Au cœur des revendications, la question des effectifs revient comme un leitmotiv. Les syndicats dénoncent un système de maquettage — une réorganisation des services — perçu comme un outil de réduction des effectifs déguisé. Les départs à la retraite et les arrêts maladie ne seraient plus systématiquement remplacés, tandis que les mutualisations entre services se multiplient, contraignant les agents à des déplacements constants et à des conditions de travail dégradées en permanence. Des salariés en CDD de trois ou quatre ans côtoient des titulaires redéployés de force vers d'autres services, une situation jugée inacceptable par les manifestants.
Les urgences sont pointées comme le symbole le plus visible de la crise. Des agents présents depuis plusieurs décennies dans l'établissement témoignent n'avoir jamais vu l'hôpital dans un tel état. Les délais de rendez-vous s'allongent en raison du manque de médecins, la motivation du personnel s'érode et certains agents se retrouvent seuls à assumer le travail de plusieurs personnes, dans une atmosphère décrite comme angoissante au quotidien.
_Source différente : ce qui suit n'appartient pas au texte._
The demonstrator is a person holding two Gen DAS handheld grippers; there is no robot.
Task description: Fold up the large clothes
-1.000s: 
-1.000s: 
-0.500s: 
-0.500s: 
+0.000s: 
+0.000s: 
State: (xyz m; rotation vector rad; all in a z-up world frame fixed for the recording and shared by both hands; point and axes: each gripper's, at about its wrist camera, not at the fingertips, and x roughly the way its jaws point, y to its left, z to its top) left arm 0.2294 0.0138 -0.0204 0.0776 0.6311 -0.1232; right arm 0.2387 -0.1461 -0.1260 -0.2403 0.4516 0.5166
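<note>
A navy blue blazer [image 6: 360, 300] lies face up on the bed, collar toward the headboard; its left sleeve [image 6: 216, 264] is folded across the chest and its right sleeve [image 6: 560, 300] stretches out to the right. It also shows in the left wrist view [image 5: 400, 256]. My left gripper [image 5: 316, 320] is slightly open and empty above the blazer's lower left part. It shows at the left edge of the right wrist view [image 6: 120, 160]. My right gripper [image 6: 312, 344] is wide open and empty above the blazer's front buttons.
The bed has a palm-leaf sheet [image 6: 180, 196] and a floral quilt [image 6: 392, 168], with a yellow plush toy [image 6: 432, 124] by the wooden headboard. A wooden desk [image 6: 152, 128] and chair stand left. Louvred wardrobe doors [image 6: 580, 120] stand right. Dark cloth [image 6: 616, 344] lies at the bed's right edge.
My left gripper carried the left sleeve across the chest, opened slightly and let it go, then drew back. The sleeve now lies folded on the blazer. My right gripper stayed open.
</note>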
La CGT n'a pas choisi cette date au hasard : le rassemblement coïncidait avec la semaine de certification de l'hôpital par la Haute Autorité de Santé (HAS). Pour les syndicats, cette évaluation externe ne reflète pas la réalité vécue par le personnel : le jour de la visite des experts, tout est mis en ordre, mais les problèmes de fond — effectifs insuffisants, nombre de lits, charge de travail réelle — ne seraient jamais questionnés.
Des représentants d'autres syndicats, venus apporter leur soutien, ont également dénoncé les logiques financières imposées par l'Agence régionale de santé (ARS), qui fixerait des objectifs de rentabilité plutôt que des objectifs de qualité des soins, dans un département pourtant en croissance démographique.
Contacté par 78actu, le Chips n'a pas souhaité répondre directement aux accusations. La direction a simplement indiqué que les échanges avec les organisations syndicales sont continus au sein des instances régulières, et que le thème du recrutement et de la gestion des effectifs y est régulièrement abordé.